Exercise details = Your task is to copy every line of the records below that contains "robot".
-- Supplied data follows --
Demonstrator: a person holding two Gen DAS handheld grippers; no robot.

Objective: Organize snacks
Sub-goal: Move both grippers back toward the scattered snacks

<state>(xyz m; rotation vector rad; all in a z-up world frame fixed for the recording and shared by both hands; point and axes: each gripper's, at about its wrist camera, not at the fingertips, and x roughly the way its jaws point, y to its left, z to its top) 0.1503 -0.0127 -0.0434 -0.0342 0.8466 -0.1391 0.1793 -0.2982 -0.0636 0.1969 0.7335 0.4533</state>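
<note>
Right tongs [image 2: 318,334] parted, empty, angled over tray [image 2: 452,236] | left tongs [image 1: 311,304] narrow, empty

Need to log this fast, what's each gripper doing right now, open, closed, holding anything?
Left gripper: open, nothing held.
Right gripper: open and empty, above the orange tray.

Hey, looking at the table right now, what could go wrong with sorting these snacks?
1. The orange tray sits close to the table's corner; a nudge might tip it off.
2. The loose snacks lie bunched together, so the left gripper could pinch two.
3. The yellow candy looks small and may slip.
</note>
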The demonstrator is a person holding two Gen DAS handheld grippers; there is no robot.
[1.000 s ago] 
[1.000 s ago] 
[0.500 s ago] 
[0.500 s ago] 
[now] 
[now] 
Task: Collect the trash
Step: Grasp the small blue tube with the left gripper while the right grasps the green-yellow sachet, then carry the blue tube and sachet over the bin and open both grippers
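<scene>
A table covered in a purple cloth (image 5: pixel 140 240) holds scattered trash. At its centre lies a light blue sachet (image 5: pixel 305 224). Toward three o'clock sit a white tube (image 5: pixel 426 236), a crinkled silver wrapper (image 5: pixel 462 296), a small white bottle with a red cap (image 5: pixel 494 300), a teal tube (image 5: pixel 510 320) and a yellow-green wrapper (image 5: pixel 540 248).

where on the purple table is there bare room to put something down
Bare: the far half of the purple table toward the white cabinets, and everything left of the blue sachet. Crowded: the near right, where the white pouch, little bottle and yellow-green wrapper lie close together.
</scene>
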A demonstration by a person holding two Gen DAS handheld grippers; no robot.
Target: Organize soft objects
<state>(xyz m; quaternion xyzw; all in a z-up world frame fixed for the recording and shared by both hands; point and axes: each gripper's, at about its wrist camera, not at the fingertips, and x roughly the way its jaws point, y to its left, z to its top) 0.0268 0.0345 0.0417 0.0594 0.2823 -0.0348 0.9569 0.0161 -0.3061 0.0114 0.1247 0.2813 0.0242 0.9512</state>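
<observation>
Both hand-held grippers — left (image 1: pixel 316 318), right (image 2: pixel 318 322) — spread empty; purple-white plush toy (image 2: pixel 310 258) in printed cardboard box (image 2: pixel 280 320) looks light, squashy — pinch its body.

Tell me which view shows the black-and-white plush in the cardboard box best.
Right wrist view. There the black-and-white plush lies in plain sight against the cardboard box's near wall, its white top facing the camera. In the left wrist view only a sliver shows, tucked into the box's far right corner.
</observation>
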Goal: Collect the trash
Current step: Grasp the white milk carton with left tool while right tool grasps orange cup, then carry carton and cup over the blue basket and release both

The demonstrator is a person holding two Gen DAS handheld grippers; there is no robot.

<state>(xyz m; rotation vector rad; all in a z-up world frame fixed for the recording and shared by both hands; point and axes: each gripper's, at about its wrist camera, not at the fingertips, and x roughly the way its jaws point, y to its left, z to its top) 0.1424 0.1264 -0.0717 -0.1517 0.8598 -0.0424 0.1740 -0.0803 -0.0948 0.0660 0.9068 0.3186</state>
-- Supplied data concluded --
Task solution =
Demonstrator: a person holding two Gen DAS handheld grippers; no robot.
The demonstrator is a person holding two Gen DAS handheld grippers; there is no robot.
A demonstration by a person holding two Gen DAS handheld grippers; no robot.
The demonstrator is a person holding two Gen DAS handheld grippers; there is no robot.

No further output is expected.